● PROBLEM REQUIREMENTS
Every line of the data needs to be returned exactly.

● DATA SHOWN

* * * *

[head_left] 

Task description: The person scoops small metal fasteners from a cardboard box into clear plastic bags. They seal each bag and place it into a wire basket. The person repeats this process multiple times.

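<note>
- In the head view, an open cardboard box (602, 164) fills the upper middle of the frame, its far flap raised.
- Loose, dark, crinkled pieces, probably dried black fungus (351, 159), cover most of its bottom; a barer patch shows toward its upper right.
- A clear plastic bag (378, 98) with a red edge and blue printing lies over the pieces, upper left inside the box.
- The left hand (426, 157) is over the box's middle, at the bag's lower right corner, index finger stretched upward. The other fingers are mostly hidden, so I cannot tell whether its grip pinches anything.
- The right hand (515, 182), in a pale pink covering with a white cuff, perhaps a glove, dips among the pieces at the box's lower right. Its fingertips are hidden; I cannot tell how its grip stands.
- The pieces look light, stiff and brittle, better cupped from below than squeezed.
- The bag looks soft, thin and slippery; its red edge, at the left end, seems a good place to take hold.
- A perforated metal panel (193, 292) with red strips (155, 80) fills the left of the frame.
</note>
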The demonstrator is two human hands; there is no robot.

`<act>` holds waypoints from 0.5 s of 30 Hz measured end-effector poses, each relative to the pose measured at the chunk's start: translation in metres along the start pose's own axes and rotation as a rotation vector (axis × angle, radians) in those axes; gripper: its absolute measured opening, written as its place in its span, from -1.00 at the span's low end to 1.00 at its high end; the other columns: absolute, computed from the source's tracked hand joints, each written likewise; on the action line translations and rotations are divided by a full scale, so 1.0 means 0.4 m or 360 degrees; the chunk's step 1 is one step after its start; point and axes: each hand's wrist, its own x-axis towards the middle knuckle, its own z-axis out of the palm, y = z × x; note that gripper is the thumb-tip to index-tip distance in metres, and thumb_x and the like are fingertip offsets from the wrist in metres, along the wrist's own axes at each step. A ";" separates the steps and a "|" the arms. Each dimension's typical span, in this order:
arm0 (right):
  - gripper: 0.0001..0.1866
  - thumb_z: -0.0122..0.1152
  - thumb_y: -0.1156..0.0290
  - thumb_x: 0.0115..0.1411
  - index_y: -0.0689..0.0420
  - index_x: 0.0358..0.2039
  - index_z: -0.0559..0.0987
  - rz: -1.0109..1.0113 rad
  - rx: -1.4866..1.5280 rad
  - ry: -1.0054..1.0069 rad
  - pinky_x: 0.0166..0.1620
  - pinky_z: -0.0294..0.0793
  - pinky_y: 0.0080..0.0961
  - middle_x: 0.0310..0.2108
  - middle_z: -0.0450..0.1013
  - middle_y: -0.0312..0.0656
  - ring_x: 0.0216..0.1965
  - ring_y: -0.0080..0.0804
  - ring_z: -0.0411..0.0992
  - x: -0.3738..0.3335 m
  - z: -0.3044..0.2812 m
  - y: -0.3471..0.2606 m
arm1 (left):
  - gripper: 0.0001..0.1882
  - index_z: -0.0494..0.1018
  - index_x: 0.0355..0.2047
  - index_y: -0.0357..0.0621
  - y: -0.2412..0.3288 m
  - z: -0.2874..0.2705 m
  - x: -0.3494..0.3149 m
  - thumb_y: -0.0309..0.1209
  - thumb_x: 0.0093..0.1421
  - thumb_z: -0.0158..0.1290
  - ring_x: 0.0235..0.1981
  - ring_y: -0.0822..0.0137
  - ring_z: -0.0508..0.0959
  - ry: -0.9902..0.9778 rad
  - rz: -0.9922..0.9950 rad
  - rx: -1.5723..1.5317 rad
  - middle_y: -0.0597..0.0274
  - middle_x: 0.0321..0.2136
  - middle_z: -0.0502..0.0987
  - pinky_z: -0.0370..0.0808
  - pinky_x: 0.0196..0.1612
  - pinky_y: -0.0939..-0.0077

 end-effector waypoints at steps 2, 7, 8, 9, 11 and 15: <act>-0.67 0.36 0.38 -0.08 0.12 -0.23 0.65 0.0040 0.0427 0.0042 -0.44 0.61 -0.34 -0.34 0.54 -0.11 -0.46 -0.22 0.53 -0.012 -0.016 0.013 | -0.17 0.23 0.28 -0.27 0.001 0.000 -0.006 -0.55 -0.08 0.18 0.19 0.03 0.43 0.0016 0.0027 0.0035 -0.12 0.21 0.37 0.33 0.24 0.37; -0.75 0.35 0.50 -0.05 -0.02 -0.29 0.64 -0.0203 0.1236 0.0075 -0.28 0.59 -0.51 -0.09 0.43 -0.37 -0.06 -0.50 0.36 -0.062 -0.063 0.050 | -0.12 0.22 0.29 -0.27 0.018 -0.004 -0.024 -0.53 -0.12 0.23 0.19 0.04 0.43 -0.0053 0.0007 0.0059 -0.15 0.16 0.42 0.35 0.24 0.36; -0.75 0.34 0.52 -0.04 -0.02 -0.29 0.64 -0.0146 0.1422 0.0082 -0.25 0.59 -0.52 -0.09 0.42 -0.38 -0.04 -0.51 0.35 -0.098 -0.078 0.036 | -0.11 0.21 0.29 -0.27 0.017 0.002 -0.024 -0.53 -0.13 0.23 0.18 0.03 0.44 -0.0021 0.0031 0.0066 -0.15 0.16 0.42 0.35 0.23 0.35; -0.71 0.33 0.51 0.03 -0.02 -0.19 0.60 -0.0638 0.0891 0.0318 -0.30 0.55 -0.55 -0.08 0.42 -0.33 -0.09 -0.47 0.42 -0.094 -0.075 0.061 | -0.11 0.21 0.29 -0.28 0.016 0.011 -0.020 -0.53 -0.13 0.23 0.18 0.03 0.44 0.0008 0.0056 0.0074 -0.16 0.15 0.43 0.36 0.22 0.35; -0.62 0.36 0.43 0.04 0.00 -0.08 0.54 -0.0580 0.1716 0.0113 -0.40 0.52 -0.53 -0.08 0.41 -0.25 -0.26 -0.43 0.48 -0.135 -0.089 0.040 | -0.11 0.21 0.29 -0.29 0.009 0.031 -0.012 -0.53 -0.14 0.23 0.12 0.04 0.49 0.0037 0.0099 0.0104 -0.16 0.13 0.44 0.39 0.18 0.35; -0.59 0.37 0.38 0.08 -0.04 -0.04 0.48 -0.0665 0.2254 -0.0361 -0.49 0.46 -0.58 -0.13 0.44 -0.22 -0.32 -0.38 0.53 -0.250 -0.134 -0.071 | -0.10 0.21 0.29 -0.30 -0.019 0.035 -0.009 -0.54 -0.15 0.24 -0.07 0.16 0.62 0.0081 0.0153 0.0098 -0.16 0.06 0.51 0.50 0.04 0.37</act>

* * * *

● RESPONSE TO THE TASK
[head_left] 

Task description: The person scoops small metal fasteners from a cardboard box into clear plastic bags. They seal each bag and place it into a wire basket. The person repeats this process multiple times.

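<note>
- In the head view, an open cardboard box (602, 164) fills the upper middle of the frame, its far flap raised.
- Loose, dark, crinkled pieces, probably dried black fungus (351, 159), cover most of its bottom; a barer patch shows toward its upper right.
- A clear plastic bag (378, 98) with a red edge and blue printing lies over the pieces, upper left inside the box.
- The left hand (426, 157) is over the box's middle, at the bag's lower right corner, index finger stretched upward. The other fingers are mostly hidden, so I cannot tell whether its grip pinches anything.
- The right hand (515, 182), in a pale pink covering with a white cuff, perhaps a glove, dips among the pieces at the box's lower right. Its fingertips are hidden; I cannot tell how its grip stands.
- The pieces look light, stiff and brittle, better cupped from below than squeezed.
- The bag looks soft, thin and slippery; its red edge, at the left end, seems a good place to take hold.
- A perforated metal panel (193, 292) with red strips (155, 80) fills the left of the frame.
</note>
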The demonstrator is two human hands; there is no robot.

`<act>` holds waypoints from 0.5 s of 30 Hz measured end-effector poses, each relative to the pose measured at the chunk's start: translation in metres along the start pose's own axes and rotation as a rotation vector (axis × angle, radians) in those axes; gripper: its absolute measured opening, written as its place in its span, from -1.00 at the span's low end to 1.00 at its high end; the other columns: absolute, computed from the source's tracked hand joints, each written likewise; on the action line translations and rotations are divided by a full scale, so 1.0 means 0.4 m or 360 degrees; the chunk's step 1 is one step after its start; point and axes: each hand's wrist, its own x-axis towards the middle knuckle, its own z-axis out of the palm, y = z × x; note that gripper is the thumb-tip to index-tip distance in metres, and thumb_x and the like are fingertip offsets from the wrist in metres, along the wrist's own axes at each step. A ";" separates the steps and a "|" the arms. Each dimension's typical span, in this order:
arm0 (right):
  - gripper: 0.0001..0.1866
  - thumb_z: -0.0122..0.1152
  - thumb_y: -0.1156..0.0290
  - thumb_x: 0.0115..0.1411
  - index_y: -0.0689..0.0420
  - index_x: 0.0358..0.2039
  - index_z: -0.0559..0.0987
  - rz: -1.0109..1.0113 rad
  - rx: -1.4866..1.5280 rad
  - ry: -1.0054..1.0069 rad
  - pinky_x: 0.0166..0.1620
  - pinky_z: -0.0294..0.0793
  - pinky_y: 0.0080..0.0961
  - middle_x: 0.0310..0.2108
  - middle_z: -0.0450..0.1013
  - middle_y: -0.0312..0.0656
  - ring_x: 0.0216..0.1965
  - ring_y: -0.0080..0.0804
  - ring_z: -0.0411..0.0992
  - x: -0.3738..0.3335 m
  - z: -0.3044..0.2812 m
  - y: -0.3471..0.2606 m
arm1 (left):
  - gripper: 0.0001..0.1882
  - index_z: -0.0494..0.1018
  - index_x: 0.0355..0.2047
  - index_y: -0.0357..0.0621
  - y: -0.2412..0.3288 m
  - z: -0.2874..0.2705 m
  - x: -0.3494..0.3149 m
  - thumb_y: -0.0309..0.1209
  - thumb_x: 0.0093..0.1421
  - thumb_z: -0.0158..0.1290
  - ring_x: 0.0235..0.1981
  - ring_y: -0.0822..0.0137
  - ring_z: -0.0508..0.0959
  - ry: -0.9902..0.9778 rad
  - rz: -0.9922..0.9950 rad
  - rx: -1.5723..1.5317 rad
  - middle_y: -0.0597..0.0274
  - middle_x: 0.0321..0.2136
  - middle_z: -0.0502..0.0987
  - pinky_z: -0.0370..0.0808
  - pinky_x: 0.0196..0.1612
  - pinky_y: -0.0939..-0.0077

 end-effector waypoints at steps 2, 7, 8, 9, 11 and 15: <act>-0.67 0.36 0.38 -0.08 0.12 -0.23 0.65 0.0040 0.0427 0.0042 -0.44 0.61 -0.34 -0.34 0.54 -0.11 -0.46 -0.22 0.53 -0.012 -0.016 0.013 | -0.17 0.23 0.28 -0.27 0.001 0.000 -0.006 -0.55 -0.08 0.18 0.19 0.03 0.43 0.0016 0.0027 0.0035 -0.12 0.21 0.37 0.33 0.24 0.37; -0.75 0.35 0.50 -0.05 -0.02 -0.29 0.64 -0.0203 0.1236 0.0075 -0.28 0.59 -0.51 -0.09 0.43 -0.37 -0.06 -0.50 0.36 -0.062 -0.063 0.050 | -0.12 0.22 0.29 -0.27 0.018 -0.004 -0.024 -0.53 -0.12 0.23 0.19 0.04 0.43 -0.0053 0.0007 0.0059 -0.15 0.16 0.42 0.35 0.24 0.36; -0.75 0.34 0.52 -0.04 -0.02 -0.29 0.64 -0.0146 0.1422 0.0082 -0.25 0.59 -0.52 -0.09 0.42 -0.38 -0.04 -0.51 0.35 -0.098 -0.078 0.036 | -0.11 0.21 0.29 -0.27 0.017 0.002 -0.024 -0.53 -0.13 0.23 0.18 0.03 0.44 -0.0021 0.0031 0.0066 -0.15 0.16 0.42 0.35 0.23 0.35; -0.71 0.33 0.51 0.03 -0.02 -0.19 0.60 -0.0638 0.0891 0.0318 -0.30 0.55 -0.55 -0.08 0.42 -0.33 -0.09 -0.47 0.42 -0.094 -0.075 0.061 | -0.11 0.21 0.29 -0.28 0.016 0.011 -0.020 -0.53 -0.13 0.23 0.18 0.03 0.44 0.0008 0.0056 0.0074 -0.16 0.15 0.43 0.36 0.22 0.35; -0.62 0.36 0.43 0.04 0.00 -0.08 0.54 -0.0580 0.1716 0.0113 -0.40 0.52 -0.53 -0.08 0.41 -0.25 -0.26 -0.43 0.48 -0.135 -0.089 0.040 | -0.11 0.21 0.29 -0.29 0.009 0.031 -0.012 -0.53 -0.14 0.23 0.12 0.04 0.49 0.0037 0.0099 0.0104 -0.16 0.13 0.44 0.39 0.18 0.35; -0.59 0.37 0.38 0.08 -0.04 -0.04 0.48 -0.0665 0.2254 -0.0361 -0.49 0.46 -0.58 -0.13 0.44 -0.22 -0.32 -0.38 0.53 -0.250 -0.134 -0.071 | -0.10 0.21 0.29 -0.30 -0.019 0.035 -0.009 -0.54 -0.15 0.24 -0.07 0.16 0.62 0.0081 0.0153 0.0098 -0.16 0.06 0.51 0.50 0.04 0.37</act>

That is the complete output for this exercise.